Ce film mexicain fait office de devoir de mémoire pour ces 41 hommes qui ont été humiliés, déportés ou emprisonnés autant que de piqure de rappel quant à la condition des homosexuels, à certaines époques et dans certains pays. Et cela peut encore faire écho dans bon nombre d’endroits aujourd’hui malheureusement. Il y a donc un côté nécessaire à l’adaptation de ce fait divers. « Le bal des 41 » montre bien que la pression et les normes sociales peuvent être terribles pour certaines catégories de personnes, notamment celles aux préférences sexuelles différentes. Mais loin d’être un plaidoyer pour l’homosexualité ou un pamphlet contre l’homophobie, cette œuvre reste factuelle et laisse au spectateur le soin de juger par lui-même avec la présentation de ce fait divers méconnu qui méritait bien un film.

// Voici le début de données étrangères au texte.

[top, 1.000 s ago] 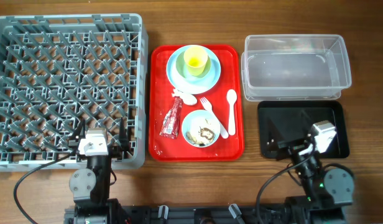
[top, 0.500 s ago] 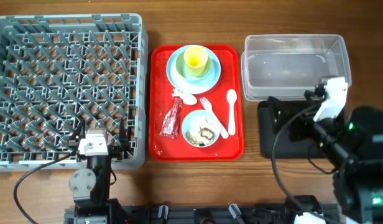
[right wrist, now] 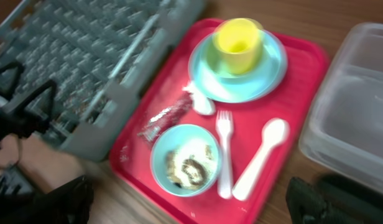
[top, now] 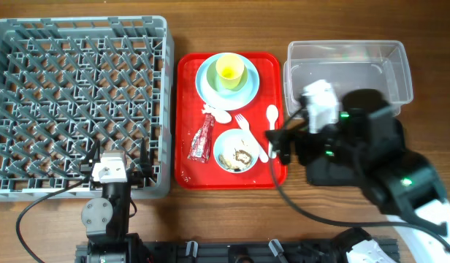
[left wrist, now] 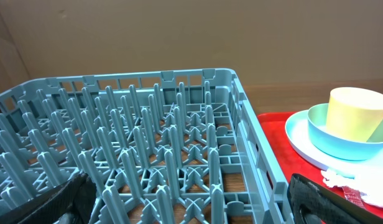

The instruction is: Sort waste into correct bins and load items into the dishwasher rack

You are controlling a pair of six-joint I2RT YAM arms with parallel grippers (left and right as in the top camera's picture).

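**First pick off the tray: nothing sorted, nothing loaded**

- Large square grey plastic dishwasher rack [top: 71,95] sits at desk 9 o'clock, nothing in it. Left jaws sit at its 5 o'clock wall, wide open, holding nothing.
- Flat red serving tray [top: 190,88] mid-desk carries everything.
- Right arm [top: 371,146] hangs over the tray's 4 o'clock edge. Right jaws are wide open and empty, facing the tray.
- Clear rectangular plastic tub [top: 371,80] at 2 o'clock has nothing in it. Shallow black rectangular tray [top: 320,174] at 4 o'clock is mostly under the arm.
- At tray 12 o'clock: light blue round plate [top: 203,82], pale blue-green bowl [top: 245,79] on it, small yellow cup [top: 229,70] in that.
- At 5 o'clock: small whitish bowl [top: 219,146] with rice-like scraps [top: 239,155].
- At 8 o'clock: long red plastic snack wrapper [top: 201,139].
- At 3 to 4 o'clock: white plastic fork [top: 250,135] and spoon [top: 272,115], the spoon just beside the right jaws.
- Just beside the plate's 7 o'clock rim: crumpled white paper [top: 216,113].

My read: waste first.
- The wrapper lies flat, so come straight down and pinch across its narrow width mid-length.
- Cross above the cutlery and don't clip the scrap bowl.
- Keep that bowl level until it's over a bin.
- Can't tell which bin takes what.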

La morale et ses ramifications sont à l’honneur ici et le personnage principal va avoir beaucoup de dilemmes à choisir entre la raison et la passion, bridée par le politiquement correct de l’époque. « Le bal des 41 » est court et agréable à regarder. Il prend bien le pouls de cette histoire en suivant le personnage ayant existé le plus apte à nous faire pénétrer dans les coulisses de cet terrible histoire. Du poids politique, à la pression martiale en passant par l’évanescence de ce club gay secret, le film ne rentre pas dans les détails mais survole bien les enjeux et captive par des dialogues aiguisés et intelligents. Peut-être que le film aurait eu encore plus d’impact et de puissance en creusant davantage seconds rôles et contexte mais ce côté concis n’est pas déplaisant.
Mais ce qu’on apprécie le plus dans « Le bal des 41 » c’est son esthétique élégante et racée dont le firmament explose lors du fameux bal, exemple de mise en scène inspirée, originale et baroque qui fait un peu penser au final orgiaque de « Le Parfum ». La reconstitution, des décors aux costumes, est opulente et du meilleur effet et la mise en scène parfaitement adaptée à l’histoire. David Pablos est un esthète et la qualité de ces images est incontestable! En bref une bonne petite surprise, intéressante et dont la frustration et l’émotion qui s’en dégage sont méritoires et mémorables! A découvrir.